At least the attempt of a new beginning should exist: By the end of 2020, 128 states under the auspices of the Paris-based industrialized countries organization OECD are negotiating tax reforms for the increasingly digital economy. One suggestion is worldwide minimum tax rates, for which Scholz is strong.

REUTERS

OECD headquarters in Paris

On the other hand, another proposal would significantly increase the taxation rights of foreign corporations. Thus, even a website in the national language or settlements in the national currency would be indicative of a "significant economic presence" that may be taxed. The concept comes from the G24 countries, which include India, Colombia and Ghana.

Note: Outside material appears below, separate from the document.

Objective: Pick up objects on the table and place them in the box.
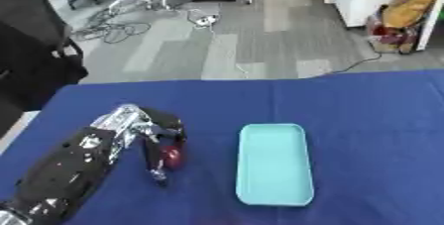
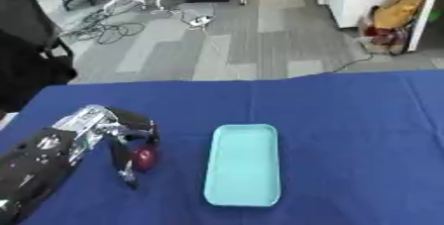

"Developing countries are seizing the opportunity and organizing themselves in the digitization discussion," says Hearson. In the past, however, these states would only have been able to accept agreements that had previously been negotiated within the industrialized countries organization OECD. "Historically, this is a very exclusive club," says Thomas Rixen. "Meanwhile, all countries are invited to come to Paris."

The political scientist has long been researching what a fairer global tax system could look like. So Rixen proposes an International Tax Organization (ITO). It could use agreed formulas to determine the sums that a multinational corporation must tax in different countries. The respective amount of the taxes would be left to the individual states. However, as with the World Trade Organization (WTO) today, arbitration tribunals could decide whether a country with particularly aggressive tax cuts operates unfairly.

The times for setting up international organizations were certainly better than under a US President Donald Trump, who is already dismantling the WTO. But Hearson sees in the debate over digital taxes at least a first step towards more global approaches to taxation. For even within the industrialized countries there is a "collapse of the usual, consensus-based, uniform approach to corporate taxation".

Vietnam learned about it

At the same time, the scientist observed a growing self-confidence of poorer countries. A negotiator from Vietnam admitted that his country had too little experience in the first double tax treaty negotiations. According to Hearson, Vietnam is now known as a "tough and effective negotiator." There is a growing awareness in other countries that tax treaties have not been negotiated with sufficient care in the past.

Maria Swärd / Getty Images

View of Nairobi

This opinion was also in mid-March, judges at the Kenyan High Court Justice Weldon Korir said that a double taxation agreement with the tax haven Mauritius was "no longer effective and invalidated." The government had not sufficiently involved Parliament in the hearing. The Nairobi-based non-governmental organization Tax Justice Network Africa complained against the agreement. Following its success, it called on the Kenyan government to review agreements with countries such as the Netherlands, the United Arab Emirates and China.

Even if tax revenues are not being redistributed all over the world in the near future, many countries could argue more resolutely in the future.

In summary: The debate on the taxation of US digital companies has brought movement into international taxation policy. Like the developing countries, industrialized countries are now criticizing that they are insufficiently involved in the profits of foreign companies. This increases the openness towards new concepts that are to be discussed under the auspices of the OECD.